A organização argumenta que, ao fazer isso, Infantino violou o compromisso de neutralidade que a Fifa assumiu ao ser reconhecida pelo COI. A quebra desse princípio pode, em tese, levar a sanções, como advertências ou até mesmo a suspensão temporária da entidade.
Quais as possíveis consequências para Infantino e para a Fifa?
O COI tem um histórico de punir federações que violam o princípio de neutralidade. Em 2022, por exemplo, o Comitê recomendou a suspensão de atletas e dirigentes russos após a invasão da Ucrânia, justamente por entender que o esporte não poderia ficar alheio àquele contexto. Mas a denúncia contra Infantino é diferente: ela não trata de um governo, e sim de um dirigente que, supostamente, usou a instituição para fins políticos.
Se a representação for acolhida, o COI pode abrir uma investigação formal. Caso as acusações sejam confirmadas, as sanções podem variar de uma advertência pública à suspensão temporária de Infantino de cargos no movimento olímpico. Para a Fifa, o risco é de manchar ainda mais a imagem de uma entidade que já enfrenta críticas recorrentes por sua governança.
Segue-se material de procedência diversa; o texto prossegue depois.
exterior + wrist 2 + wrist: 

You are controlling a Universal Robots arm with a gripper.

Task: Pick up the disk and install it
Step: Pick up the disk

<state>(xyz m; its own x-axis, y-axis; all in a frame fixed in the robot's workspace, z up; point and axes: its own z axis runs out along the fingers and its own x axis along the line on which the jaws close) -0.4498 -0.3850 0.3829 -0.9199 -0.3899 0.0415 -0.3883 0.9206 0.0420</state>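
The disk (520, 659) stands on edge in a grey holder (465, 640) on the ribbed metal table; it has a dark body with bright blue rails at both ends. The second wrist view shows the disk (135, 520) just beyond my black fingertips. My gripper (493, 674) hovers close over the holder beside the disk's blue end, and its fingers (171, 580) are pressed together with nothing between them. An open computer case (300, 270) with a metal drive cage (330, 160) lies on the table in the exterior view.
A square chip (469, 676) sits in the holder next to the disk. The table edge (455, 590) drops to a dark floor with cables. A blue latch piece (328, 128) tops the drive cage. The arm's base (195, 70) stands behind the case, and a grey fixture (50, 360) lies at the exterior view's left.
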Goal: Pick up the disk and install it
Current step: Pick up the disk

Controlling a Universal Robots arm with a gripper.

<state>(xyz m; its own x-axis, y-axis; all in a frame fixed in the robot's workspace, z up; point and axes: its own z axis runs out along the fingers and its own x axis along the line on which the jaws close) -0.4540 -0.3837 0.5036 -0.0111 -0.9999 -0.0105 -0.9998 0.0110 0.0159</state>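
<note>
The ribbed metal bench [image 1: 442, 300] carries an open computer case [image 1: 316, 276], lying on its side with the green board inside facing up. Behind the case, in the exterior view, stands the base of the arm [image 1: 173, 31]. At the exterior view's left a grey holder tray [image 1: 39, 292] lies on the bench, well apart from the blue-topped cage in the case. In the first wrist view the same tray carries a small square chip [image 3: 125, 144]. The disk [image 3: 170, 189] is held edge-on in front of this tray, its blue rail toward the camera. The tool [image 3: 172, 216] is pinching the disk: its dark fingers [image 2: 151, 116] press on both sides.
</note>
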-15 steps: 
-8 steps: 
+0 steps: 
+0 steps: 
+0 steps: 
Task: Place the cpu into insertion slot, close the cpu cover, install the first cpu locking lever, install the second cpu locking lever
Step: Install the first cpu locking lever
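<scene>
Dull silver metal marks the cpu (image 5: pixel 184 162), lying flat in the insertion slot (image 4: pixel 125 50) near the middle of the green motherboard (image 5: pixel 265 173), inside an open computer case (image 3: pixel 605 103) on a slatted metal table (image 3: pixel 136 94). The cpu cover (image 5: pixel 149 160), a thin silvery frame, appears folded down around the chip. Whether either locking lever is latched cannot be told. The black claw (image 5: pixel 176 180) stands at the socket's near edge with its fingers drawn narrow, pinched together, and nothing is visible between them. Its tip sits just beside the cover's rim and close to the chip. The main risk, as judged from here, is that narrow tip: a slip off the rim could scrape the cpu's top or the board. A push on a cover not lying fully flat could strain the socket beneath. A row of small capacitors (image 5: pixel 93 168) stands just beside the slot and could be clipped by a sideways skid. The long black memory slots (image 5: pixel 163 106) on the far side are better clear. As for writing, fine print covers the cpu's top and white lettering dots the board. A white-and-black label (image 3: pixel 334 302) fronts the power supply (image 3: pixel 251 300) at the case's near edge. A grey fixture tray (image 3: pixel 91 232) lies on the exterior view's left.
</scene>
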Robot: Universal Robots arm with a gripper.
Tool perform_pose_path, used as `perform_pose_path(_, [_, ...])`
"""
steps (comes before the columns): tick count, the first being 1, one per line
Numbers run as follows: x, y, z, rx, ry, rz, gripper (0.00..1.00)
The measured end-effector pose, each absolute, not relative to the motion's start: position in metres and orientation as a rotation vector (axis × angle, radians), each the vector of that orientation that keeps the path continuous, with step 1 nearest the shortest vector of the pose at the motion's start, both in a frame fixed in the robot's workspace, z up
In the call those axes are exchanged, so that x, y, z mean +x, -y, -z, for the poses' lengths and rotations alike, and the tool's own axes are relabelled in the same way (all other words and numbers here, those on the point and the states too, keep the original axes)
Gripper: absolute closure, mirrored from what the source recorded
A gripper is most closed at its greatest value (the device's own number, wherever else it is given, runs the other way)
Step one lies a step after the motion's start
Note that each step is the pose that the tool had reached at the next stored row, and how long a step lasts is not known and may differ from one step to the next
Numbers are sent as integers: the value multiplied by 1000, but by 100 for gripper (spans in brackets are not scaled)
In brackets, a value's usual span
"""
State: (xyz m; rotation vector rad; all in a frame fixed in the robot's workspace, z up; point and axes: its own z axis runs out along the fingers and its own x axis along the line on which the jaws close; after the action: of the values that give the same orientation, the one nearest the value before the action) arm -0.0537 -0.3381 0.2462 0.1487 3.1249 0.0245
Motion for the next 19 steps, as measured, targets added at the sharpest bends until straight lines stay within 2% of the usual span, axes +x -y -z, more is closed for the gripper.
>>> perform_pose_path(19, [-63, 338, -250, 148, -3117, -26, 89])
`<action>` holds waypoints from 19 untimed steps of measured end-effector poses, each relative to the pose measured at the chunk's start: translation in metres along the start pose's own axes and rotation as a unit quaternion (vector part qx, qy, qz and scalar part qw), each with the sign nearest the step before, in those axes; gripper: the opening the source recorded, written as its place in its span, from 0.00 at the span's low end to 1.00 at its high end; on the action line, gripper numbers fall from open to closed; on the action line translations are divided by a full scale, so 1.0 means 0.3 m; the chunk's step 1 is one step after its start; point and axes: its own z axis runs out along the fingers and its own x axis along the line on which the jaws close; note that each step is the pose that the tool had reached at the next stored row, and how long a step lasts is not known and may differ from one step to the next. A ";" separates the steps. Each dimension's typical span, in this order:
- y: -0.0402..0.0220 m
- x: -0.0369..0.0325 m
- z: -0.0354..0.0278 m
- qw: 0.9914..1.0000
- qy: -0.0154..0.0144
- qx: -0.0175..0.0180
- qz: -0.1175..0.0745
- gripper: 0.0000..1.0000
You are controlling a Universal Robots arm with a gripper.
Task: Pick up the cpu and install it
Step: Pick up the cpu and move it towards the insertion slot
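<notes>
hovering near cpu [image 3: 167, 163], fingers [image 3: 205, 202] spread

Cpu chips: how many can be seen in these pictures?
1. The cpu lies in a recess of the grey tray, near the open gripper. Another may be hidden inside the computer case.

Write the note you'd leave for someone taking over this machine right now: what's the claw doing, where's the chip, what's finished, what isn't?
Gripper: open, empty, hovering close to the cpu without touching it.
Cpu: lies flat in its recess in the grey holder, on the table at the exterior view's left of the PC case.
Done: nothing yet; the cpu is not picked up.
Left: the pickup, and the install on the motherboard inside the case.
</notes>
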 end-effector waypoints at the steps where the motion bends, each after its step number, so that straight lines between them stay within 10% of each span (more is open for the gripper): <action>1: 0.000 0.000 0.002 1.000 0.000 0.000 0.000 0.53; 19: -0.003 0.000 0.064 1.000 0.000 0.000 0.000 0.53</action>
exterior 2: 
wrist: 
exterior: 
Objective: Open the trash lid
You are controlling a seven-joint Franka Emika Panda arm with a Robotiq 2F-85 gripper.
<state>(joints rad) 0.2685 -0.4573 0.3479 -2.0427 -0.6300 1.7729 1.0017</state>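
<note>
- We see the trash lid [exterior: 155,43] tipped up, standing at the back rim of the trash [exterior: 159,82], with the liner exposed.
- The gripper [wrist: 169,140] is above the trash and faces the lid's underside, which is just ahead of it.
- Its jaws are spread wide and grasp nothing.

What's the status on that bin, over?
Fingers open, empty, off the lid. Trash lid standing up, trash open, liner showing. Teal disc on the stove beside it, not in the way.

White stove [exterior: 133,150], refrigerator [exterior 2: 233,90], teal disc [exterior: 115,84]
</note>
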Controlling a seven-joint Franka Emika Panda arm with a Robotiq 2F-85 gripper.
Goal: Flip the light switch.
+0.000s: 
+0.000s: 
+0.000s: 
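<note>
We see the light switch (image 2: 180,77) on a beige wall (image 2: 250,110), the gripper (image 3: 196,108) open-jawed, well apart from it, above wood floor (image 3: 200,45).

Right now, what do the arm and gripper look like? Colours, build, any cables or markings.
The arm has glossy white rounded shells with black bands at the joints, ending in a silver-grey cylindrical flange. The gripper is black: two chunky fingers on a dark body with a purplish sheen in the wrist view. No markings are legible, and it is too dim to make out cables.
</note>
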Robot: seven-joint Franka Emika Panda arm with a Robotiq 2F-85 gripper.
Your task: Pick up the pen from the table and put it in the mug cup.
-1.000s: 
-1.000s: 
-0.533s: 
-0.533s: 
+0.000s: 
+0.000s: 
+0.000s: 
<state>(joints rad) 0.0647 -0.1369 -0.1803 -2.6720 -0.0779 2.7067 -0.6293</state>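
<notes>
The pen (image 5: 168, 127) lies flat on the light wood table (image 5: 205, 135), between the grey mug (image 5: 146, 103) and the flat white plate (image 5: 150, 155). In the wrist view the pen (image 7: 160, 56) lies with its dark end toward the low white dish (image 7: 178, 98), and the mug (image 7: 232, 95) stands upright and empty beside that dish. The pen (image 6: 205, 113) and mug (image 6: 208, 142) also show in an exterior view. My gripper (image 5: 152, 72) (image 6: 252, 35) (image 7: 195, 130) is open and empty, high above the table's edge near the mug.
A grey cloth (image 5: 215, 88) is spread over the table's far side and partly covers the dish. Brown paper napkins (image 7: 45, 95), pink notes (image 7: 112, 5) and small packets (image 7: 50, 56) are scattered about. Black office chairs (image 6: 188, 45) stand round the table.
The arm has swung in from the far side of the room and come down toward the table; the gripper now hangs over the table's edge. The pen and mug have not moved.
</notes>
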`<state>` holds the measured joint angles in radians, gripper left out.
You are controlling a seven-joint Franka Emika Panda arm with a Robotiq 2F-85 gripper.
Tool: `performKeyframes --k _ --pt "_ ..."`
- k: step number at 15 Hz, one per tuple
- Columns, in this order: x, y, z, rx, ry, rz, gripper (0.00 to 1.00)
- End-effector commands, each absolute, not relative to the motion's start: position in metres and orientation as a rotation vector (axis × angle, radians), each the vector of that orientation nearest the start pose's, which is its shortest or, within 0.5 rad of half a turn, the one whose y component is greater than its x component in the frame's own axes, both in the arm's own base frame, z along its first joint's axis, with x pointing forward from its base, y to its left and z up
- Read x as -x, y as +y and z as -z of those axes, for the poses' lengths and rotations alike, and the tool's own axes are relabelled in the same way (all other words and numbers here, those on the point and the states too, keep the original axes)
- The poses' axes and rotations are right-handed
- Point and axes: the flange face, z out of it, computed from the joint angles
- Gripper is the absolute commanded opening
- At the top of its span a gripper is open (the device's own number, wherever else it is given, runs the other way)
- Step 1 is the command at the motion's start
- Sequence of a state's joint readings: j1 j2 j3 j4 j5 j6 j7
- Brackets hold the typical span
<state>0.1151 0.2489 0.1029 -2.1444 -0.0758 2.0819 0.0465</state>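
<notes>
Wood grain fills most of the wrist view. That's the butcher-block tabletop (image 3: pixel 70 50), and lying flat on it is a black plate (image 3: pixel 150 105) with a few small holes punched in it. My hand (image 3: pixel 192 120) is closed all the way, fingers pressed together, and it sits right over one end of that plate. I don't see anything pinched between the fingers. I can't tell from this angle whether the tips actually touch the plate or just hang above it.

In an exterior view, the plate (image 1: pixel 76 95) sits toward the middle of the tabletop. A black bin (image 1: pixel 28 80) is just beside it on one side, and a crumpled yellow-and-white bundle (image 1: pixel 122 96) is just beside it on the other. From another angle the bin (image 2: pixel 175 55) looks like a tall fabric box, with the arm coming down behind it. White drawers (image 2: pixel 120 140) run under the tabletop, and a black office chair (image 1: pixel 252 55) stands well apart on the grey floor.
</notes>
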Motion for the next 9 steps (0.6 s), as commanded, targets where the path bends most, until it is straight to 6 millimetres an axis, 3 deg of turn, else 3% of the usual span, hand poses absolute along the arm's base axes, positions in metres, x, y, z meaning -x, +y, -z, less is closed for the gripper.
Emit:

O que diz a defesa de Infantino?
Até o momento, nem Infantino nem a Fifa se pronunciaram oficialmente sobre a denúncia. Nos bastidores, aliados do dirigente argumentam que ele sempre agiu dentro dos limites do seu cargo e que suas declarações foram mal interpretadas. A defesa deve se apoiar no fato de que a Fifa, como entidade global, precisa dialogar com governos de todos os espectros políticos para promover o futebol.
No entanto, a linha entre diálogo institucional e posicionamento político é tênue. E é exatamente essa linha que a ONG pede que o COI examine com lupa.
Perguntas Frequentes
O que é o princípio de neutralidade política no esporte?
É a diretriz que impede que entidades esportivas e seus dirigentes tomem partido em questões políticas, garantindo que o esporte permaneça um espaço de união e imparcialidade.
A ONG pode realmente processar Infantino no COI?
Sim. O COI possui um código de ética que permite que qualquer parte interessada apresente denúncias contra membros do movimento olímpico, incluindo presidentes de federações internacionais.
Infantino corre risco de perder o cargo na Fifa?
A denúncia no COI não afeta diretamente o cargo de Infantino na Fifa, que é uma entidade separada. Mas uma eventual condenação pelo COI poderia gerar pressão política para que ele se afaste.
Já houve casos semelhantes no passado?
Sim. Em 2015, o COI suspendeu o Kuwait por interferência política no esporte. Mais recentemente, a Rússia foi alvo de sanções por violar princípios de neutralidade após a invasão da Ucrânia.
O que pode acontecer com a Fifa se a denúncia for acolhida?
A Fifa pode receber uma advertência formal ou, em caso extremo, ter seu reconhecimento pelo COI suspenso temporariamente, o que afetaria a participação de seleções em eventos olímpicos.
E você, acha que dirigentes esportivos devem se manifestar sobre política ou o silêncio é a melhor postura?